The
Tale
‘Come
now!’ [said Legolas] ‘Time wears on, and the mists are blowing away, or would
if you strange folk did not wreathe yourselves in smoke. What of the tale?’
Pippin tells the story of the nine days since they parted at Parth Galen. At the end, Aragorn restores their knives, thrown away by the Orcs, and Pippin’s elven brooch. He praises the young hobbit’s action. ‘One who cannot cast away a treasure at need is in fetters.’ He is troubled by what he learns about the Orcs from Mordor. They seem to have known too much about the Fellowship and their purpose.

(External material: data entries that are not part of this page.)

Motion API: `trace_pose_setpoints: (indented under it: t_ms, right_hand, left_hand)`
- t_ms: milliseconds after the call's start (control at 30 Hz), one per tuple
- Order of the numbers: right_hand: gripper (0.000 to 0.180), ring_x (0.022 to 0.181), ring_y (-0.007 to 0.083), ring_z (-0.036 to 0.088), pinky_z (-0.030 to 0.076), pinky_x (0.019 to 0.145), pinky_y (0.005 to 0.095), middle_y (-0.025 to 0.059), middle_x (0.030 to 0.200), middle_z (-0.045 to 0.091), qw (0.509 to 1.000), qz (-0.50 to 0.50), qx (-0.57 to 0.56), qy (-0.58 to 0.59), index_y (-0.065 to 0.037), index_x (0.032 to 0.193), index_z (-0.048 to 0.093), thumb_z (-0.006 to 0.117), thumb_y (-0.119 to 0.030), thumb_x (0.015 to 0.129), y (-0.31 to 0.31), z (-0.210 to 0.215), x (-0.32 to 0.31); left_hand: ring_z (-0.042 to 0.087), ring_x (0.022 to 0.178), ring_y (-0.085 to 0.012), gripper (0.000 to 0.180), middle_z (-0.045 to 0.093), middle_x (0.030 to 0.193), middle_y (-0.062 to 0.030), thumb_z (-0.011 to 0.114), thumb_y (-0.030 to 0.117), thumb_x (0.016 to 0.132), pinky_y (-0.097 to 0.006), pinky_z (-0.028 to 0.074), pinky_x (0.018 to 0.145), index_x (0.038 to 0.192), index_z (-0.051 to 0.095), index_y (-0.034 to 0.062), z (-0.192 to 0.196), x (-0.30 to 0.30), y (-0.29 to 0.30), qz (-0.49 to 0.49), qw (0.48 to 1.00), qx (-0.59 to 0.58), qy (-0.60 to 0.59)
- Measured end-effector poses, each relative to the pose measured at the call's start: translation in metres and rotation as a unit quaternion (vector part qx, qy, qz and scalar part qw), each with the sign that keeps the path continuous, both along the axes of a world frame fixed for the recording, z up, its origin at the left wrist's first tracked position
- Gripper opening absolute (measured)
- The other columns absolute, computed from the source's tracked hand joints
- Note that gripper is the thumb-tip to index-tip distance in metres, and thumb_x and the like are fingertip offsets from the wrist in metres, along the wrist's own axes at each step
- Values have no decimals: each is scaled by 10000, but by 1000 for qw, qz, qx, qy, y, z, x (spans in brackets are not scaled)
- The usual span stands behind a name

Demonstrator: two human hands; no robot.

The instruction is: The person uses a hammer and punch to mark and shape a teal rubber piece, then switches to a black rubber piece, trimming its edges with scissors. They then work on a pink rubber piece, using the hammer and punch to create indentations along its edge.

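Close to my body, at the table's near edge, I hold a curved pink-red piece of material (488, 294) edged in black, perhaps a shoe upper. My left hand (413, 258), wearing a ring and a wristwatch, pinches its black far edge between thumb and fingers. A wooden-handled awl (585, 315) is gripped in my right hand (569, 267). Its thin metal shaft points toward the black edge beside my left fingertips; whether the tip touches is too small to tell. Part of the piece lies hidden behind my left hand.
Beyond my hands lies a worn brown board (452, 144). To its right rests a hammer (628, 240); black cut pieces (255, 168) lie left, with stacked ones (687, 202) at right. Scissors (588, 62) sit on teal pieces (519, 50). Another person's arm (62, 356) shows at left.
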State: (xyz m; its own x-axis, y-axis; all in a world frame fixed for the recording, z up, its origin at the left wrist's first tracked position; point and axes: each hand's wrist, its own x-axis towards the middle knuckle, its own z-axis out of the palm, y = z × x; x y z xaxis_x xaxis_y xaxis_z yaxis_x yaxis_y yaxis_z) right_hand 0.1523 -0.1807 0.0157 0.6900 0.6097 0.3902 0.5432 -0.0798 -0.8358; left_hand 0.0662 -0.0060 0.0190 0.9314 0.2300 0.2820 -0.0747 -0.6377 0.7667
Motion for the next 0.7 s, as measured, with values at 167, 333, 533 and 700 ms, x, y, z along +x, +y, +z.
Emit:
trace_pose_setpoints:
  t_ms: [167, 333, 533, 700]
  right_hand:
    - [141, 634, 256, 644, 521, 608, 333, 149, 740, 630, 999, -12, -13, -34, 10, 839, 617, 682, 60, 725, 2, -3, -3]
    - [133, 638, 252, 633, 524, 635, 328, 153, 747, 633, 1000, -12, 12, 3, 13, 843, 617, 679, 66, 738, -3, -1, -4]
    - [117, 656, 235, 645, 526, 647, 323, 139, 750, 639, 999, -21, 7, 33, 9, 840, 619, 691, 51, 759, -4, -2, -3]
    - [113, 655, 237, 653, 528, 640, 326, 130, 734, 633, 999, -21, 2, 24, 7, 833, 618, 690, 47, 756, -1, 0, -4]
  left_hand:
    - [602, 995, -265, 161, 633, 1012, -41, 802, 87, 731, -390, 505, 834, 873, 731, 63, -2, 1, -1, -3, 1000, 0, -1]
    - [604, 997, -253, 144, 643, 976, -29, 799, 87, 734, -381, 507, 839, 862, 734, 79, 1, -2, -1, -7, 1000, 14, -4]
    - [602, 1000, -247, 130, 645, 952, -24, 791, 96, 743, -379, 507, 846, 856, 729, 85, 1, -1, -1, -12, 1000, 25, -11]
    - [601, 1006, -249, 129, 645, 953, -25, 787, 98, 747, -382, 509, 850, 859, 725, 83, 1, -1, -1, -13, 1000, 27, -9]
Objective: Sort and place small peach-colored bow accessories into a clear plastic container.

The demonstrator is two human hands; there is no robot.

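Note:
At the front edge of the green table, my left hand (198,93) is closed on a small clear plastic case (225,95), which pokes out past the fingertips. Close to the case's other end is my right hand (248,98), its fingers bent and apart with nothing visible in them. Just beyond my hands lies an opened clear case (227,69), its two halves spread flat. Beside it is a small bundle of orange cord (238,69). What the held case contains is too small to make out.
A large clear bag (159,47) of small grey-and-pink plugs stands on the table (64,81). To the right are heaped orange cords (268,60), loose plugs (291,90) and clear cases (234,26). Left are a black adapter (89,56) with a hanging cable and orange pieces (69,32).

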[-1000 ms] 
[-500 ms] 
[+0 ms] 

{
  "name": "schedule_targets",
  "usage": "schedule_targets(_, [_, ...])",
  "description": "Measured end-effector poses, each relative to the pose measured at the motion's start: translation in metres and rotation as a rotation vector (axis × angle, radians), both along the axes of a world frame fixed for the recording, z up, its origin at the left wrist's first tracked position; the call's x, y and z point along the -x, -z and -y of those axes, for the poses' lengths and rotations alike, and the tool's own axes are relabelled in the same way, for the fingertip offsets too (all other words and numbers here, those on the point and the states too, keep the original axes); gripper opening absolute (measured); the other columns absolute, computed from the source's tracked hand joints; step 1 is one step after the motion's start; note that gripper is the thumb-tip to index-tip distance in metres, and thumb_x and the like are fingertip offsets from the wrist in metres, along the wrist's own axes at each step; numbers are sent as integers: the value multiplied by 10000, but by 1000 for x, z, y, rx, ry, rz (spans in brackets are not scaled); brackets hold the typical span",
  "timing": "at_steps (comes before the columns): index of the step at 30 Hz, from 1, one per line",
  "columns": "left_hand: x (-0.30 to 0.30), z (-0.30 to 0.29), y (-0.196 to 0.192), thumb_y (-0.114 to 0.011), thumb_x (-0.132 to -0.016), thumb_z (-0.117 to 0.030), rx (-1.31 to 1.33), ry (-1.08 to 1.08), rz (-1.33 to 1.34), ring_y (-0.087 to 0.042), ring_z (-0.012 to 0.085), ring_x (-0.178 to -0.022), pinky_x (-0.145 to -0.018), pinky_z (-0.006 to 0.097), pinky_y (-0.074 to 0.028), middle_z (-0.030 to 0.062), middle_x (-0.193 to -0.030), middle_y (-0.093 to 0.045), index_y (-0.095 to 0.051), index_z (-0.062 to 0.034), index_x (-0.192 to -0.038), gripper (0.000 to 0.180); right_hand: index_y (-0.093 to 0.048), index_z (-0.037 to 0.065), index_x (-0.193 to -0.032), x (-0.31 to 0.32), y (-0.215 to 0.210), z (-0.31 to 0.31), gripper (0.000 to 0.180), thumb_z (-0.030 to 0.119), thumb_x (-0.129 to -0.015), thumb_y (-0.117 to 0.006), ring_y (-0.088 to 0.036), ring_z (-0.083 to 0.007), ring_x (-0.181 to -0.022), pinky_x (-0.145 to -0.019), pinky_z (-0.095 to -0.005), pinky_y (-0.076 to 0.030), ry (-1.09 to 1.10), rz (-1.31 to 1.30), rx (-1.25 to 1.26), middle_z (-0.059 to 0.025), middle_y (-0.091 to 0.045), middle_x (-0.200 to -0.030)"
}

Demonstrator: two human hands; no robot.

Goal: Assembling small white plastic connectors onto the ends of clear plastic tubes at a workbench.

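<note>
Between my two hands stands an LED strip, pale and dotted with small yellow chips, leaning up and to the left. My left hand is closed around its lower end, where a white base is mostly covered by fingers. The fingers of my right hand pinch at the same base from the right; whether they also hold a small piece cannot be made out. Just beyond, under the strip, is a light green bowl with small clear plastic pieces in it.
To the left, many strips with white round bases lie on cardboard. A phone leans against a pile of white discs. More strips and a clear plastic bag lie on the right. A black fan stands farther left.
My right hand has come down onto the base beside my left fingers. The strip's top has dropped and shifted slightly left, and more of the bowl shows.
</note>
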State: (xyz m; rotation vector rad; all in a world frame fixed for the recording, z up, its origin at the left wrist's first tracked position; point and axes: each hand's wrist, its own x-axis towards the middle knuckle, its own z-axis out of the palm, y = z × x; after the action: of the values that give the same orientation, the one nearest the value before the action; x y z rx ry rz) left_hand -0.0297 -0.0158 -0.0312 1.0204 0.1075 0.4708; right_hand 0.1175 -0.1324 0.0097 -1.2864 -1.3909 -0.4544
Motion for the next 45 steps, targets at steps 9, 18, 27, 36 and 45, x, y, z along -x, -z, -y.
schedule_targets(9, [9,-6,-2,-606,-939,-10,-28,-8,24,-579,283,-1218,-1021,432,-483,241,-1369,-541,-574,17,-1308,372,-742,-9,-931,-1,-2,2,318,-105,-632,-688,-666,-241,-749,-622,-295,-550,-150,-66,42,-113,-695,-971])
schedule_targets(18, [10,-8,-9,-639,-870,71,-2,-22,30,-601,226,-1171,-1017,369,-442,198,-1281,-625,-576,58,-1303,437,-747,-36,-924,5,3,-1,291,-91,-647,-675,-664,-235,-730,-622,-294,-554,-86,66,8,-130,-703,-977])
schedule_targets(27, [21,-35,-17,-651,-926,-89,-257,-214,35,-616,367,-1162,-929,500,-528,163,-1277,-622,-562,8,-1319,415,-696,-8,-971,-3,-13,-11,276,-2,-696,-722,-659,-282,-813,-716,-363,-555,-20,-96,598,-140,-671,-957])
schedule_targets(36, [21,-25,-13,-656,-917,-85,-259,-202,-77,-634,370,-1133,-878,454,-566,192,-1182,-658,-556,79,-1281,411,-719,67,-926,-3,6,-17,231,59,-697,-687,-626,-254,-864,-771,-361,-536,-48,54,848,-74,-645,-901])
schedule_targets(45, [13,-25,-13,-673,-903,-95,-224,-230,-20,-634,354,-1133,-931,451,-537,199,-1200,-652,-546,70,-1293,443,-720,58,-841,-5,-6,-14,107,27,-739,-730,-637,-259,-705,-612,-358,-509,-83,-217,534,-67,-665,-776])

But all agree that Saruman’s treachery has put him between a rock and a hard place between the West and Sauron.
Merry
takes up the story and recounts the Entmoot and the march on Isengard, and the
vast forest that moved with the Ents. This is made up of the Huorns (so-called,
apparently, because they can talk with the Ents), trees that have come awake
and can speak and move but are wild and strange and prone to fits of anger, if
they are not restrained by true Ents. Merry and Pippin are riding on Treebeard’s
shoulders. The whole march comes up to Isengard in the dark, then pauses and
waits.
Then with a blare of trumpets, Saruman’s army comes tramping out and heading off to Helm’s Deep. It includes Orcs, both marching and riding on wolves, Men (tall and grim-faced but not particularly evil-looking), and what look to be half-orcs, as tall as Men but with goblin faces. Altogether, it looked to be about 10,000, and Merry thought it did not look good for Rohan. But Treebeard let them pass. ‘My business is with Isengard tonight, with rock and stone.’ But it appears a huge force of Huorns is moving off south, following them.
When
the army is gone, Treebeard sets the hobbits down and goes up to the gates of
Isengard and begins pounding at the doors and calling for Saruman. He is
answered by stones and arrows from the walls. Luckily, Ent skin is even tougher
than tree bark and they are immune to poison, and while the arrows sting and
infuriate them, they produce no real damage: ‘An Ent can be stuck as full of
Orc arrows as a pin-cushion, and take no serious harm.’ Once Treebeard gets a few
arrows in him, however, he starts to get ‘positively hasty.’
Bits
and Bobs
It
has been suggested (I forget where) that Legolas’s attitude towards smoking
might be a generally Elvish opinion of the habit, and indeed we never hear of
an Elf smoking in the Legendarium. Whether this is because it is a relatively
new innovation in Middle-earth or because they have health objections is not
known. At least the Elves in Rivendell would have known of it through their
friendship with Gandalf. But the Elves (at any rate while in Middle-earth) are
not vegetarians, as is heavily implied in Jackson’s The Hobbit: An
Unexpected Journey, so they do not check that box in what used to be called
‘the wheat-germ and granola crowd.’
Aragorn
gives the hobbits back their daggers from the barrow, blades made for the old
war with the Witch-King, which will be significant for Merry’s future story. Merry
connects the goblin-men in Saruman’s army with the ‘squint-eyed Southerner’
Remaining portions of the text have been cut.